--- Input data Enclosed Below ---

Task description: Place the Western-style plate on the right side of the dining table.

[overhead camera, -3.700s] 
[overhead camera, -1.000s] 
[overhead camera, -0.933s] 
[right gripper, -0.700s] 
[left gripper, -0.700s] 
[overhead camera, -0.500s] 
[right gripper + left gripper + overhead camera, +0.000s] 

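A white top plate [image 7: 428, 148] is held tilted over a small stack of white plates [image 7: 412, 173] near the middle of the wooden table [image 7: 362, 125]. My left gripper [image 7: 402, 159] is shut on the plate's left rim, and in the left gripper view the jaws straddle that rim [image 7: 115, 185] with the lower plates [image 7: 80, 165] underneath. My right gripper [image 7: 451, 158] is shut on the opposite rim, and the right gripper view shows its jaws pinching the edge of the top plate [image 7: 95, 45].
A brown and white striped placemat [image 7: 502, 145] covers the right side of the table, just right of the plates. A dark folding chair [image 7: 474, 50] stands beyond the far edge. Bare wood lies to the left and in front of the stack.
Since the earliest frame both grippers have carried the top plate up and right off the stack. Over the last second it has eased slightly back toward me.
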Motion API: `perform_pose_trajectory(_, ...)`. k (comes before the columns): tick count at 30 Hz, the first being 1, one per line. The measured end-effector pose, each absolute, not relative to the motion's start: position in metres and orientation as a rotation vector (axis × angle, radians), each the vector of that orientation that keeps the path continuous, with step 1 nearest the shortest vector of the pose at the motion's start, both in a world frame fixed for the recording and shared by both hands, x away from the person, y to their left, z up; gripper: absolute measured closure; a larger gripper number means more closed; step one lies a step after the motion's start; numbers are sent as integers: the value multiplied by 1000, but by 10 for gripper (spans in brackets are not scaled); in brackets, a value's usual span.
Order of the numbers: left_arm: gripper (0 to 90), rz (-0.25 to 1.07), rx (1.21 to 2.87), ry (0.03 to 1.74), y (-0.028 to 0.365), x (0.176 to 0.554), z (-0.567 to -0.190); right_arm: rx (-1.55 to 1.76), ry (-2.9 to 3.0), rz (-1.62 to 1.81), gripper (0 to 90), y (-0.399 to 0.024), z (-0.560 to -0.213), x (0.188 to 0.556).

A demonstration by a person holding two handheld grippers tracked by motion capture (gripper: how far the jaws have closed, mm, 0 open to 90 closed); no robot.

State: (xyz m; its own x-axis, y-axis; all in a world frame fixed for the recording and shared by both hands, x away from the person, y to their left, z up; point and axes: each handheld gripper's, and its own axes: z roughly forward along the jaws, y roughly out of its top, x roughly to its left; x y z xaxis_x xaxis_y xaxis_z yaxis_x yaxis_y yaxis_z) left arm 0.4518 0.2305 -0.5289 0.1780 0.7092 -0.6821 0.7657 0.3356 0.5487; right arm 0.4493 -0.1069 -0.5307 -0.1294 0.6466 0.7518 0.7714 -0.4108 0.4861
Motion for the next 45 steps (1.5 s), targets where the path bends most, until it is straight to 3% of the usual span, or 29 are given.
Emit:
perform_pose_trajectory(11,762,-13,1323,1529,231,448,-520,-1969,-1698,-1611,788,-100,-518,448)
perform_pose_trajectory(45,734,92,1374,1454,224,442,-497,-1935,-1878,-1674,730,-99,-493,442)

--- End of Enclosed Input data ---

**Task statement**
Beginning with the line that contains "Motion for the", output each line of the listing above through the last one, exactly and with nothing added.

**Result of the task**
Motion for the next 45 steps (1.5 s), targets where the path bends most, until it is straight to 3% of the usual span, or 29 are given.
Emit:
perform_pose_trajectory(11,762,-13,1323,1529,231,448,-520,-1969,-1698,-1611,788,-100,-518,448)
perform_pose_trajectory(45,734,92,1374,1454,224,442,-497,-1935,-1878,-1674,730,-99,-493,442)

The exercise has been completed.